* [Exercise directions]: Write out every record below exactly as it stands, leaving the pictures out.

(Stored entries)

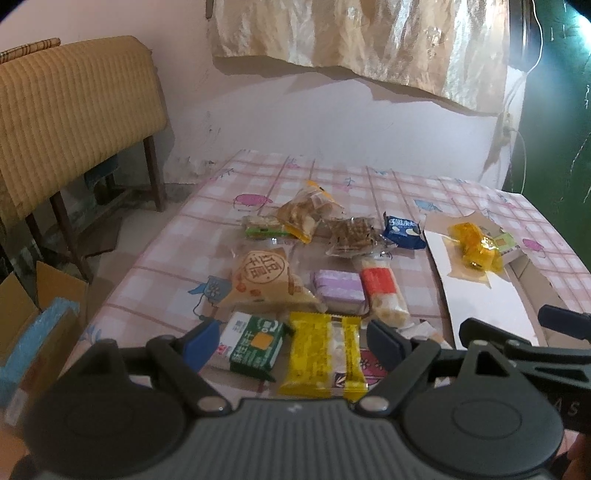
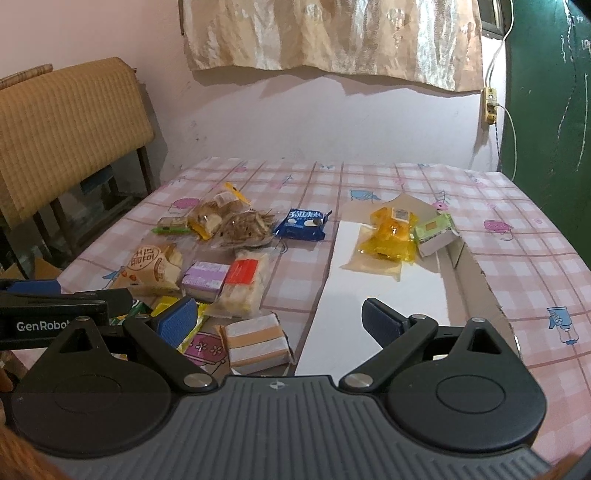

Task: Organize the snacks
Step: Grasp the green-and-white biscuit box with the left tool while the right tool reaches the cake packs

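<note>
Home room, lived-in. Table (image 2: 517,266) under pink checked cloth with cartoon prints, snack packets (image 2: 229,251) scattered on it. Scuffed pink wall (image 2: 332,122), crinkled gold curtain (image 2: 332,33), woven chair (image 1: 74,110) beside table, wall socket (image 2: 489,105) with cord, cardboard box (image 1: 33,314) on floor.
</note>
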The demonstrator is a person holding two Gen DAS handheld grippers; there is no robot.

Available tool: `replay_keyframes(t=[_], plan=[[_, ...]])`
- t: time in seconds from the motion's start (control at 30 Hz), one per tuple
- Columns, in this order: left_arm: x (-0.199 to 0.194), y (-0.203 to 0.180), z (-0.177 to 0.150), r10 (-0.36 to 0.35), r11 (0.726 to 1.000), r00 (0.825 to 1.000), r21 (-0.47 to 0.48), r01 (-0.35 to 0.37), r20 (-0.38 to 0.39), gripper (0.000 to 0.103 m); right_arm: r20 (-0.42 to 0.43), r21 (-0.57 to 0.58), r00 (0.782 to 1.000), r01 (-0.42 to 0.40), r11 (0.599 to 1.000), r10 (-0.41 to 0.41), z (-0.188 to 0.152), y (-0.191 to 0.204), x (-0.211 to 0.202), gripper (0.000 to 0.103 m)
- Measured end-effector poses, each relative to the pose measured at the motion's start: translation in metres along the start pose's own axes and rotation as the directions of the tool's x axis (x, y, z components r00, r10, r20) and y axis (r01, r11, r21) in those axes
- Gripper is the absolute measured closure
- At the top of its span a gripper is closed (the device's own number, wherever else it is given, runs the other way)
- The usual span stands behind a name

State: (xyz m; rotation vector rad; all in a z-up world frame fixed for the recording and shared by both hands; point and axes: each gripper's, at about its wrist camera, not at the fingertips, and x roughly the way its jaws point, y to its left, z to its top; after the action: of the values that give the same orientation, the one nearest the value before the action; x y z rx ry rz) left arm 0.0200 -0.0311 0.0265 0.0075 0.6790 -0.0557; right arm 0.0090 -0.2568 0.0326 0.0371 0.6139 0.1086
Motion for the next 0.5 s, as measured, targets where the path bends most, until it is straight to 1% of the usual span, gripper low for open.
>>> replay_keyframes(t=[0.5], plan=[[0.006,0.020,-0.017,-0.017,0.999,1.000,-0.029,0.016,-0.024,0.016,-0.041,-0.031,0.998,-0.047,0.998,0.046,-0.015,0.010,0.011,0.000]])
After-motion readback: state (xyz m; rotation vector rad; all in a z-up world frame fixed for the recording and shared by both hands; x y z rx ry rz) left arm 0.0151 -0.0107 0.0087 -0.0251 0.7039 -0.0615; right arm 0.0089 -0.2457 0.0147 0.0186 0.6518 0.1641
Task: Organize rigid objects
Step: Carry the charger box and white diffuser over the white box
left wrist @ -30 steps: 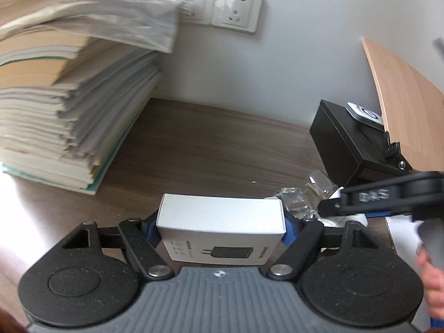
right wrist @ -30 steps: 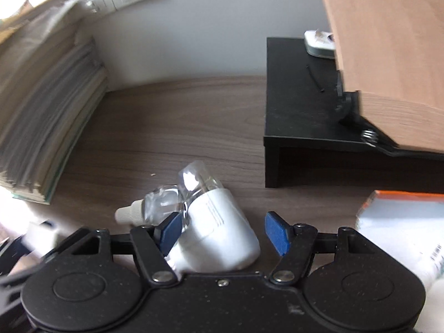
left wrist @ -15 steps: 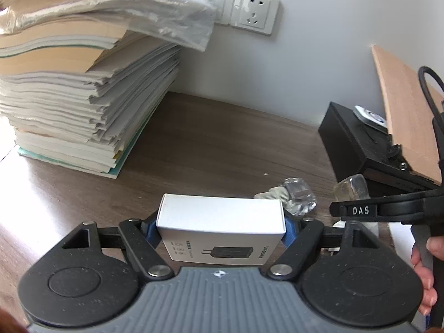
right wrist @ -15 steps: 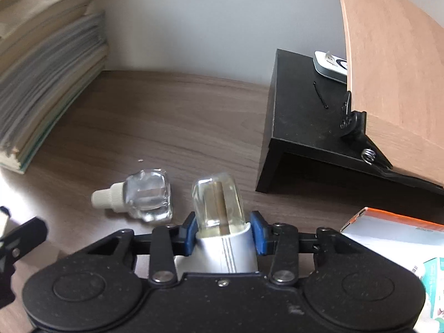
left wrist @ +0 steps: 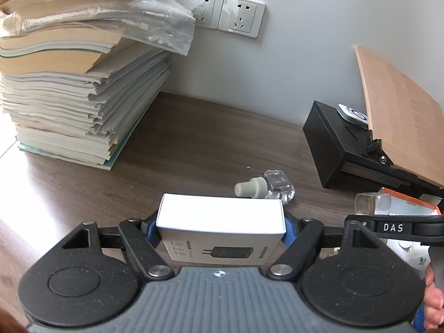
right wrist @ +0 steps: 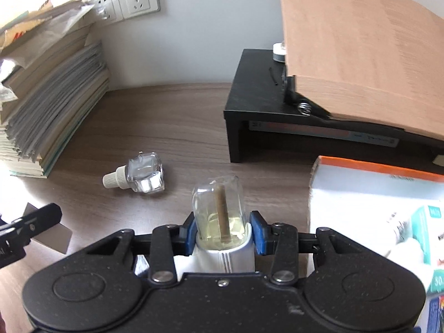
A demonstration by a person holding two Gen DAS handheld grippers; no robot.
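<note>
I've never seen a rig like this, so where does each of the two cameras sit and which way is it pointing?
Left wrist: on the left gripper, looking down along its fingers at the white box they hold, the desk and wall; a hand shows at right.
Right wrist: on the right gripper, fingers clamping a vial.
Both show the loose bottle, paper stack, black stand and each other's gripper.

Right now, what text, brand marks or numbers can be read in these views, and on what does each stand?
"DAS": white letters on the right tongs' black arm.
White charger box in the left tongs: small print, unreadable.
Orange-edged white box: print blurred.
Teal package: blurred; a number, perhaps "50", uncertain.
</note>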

* [Exercise solution]:
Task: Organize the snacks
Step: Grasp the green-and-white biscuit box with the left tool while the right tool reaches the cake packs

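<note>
Home room, lived-in. Table (image 2: 517,266) under pink checked cloth with cartoon prints, snack packets (image 2: 229,251) scattered on it. Scuffed pink wall (image 2: 332,122), crinkled gold curtain (image 2: 332,33), woven chair (image 1: 74,110) beside table, wall socket (image 2: 489,105) with cord, cardboard box (image 1: 33,314) on floor.
</note>
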The demonstrator is a person holding two Gen DAS handheld grippers; there is no robot.

Available tool: `replay_keyframes(t=[_], plan=[[_, ...]])`
- t: time in seconds from the motion's start (control at 30 Hz), one per tuple
- Columns, in this order: left_arm: x (-0.199 to 0.194), y (-0.203 to 0.180), z (-0.177 to 0.150), r10 (-0.36 to 0.35), r11 (0.726 to 1.000), r00 (0.825 to 1.000), r21 (-0.47 to 0.48), r01 (-0.35 to 0.37), r20 (-0.38 to 0.39), gripper (0.000 to 0.103 m); right_arm: r20 (-0.42 to 0.43), r21 (-0.57 to 0.58), r00 (0.782 to 1.000), r01 (-0.42 to 0.40), r11 (0.599 to 1.000), r10 (-0.41 to 0.41), z (-0.188 to 0.152), y (-0.191 to 0.204), x (-0.211 to 0.202), gripper (0.000 to 0.103 m)
- Measured end-effector poses, each relative to the pose measured at the motion's start: translation in metres along the start pose's own axes and rotation as the directions of the tool's x axis (x, y, z components r00, r10, r20) and y axis (r01, r11, r21) in those axes
- Gripper is the absolute measured closure
- At the top of its span a gripper is closed (the device's own number, wherever else it is given, runs the other way)
- The usual span stands behind a name

State: (xyz m; rotation vector rad; all in a z-up world frame fixed for the recording and shared by both hands; point and axes: each gripper's, at about its wrist camera, not at the fingertips, and x roughly the way its jaws point, y to its left, z to its top; after the action: of the values that give the same orientation, the one nearest the value before the action; x y z rx ry rz) left arm 0.0200 -0.0311 0.0265 0.0075 0.6790 -0.0557; right arm 0.0090 -0.2568 0.0326 0.0371 0.6139 0.1086
Motion for the next 0.5 s, as measured, targets where the path bends most, until it is straight to 1% of the usual span, gripper low for open.
>>> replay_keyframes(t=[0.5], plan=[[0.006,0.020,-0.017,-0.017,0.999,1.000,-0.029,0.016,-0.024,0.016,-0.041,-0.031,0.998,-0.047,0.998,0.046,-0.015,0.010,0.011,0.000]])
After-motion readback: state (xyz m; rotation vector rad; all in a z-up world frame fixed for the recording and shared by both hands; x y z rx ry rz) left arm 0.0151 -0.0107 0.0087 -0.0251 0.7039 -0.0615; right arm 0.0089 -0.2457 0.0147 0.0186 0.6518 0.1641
Task: Organize rigid objects
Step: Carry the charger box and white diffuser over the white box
left wrist @ -30 steps: 
right wrist @ -30 steps: 
left wrist @ -15 steps: 
right wrist @ -15 steps: 
left wrist @ +0 steps: 
right wrist @ +0 steps: 
A demonstration by a person holding two Gen DAS handheld grippers; no robot.
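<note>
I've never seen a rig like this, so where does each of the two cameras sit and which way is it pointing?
Left wrist: on the left gripper, looking down along its fingers at the white box they hold, the desk and wall; a hand shows at right.
Right wrist: on the right gripper, fingers clamping a vial.
Both show the loose bottle, paper stack, black stand and each other's gripper.

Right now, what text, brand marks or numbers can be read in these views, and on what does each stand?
"DAS": white letters on the right tongs' black arm.
White charger box in the left tongs: small print, unreadable.
Orange-edged white box: print blurred.
Teal package: blurred; a number, perhaps "50", uncertain.
</note>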

This answer is complete as written.